Search the data below for "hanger"; list each line that holds it.

GIVEN MATERIAL:
━━━━━━━━━━━━━━━━━━━━
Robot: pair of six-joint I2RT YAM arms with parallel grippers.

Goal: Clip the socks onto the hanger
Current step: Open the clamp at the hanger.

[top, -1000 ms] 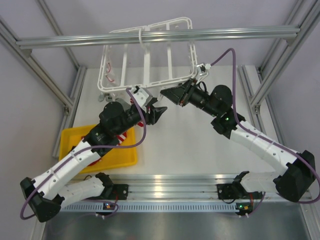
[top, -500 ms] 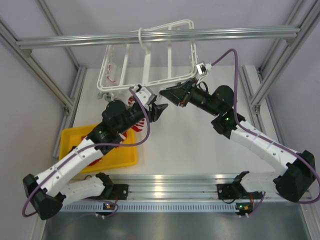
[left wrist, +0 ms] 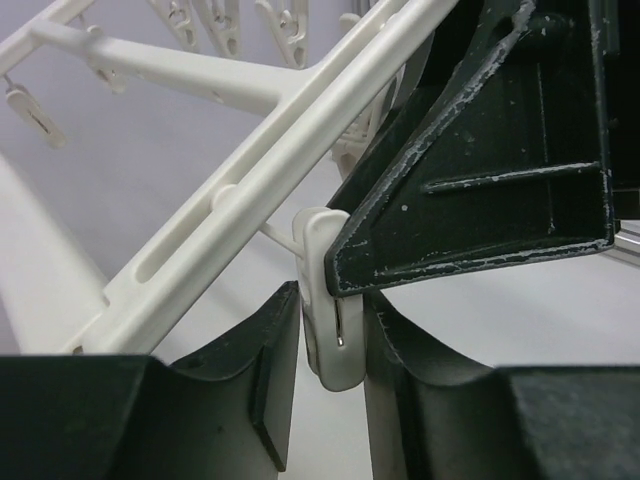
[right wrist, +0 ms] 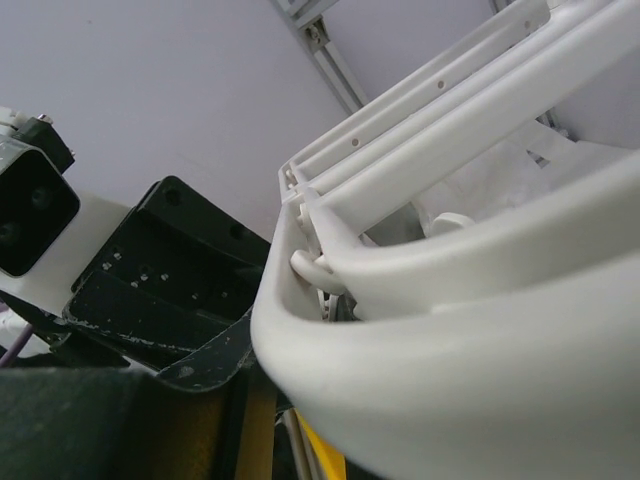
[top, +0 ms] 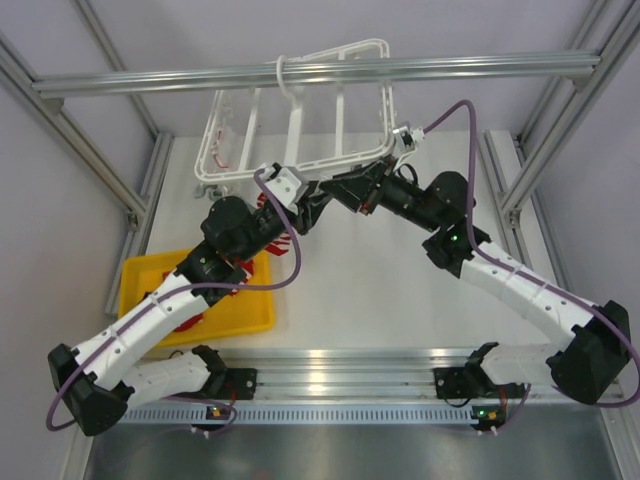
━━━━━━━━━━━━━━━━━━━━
ANSWER TO THE EXERCISE:
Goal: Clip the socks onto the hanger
Current step: Open the clamp at the hanger.

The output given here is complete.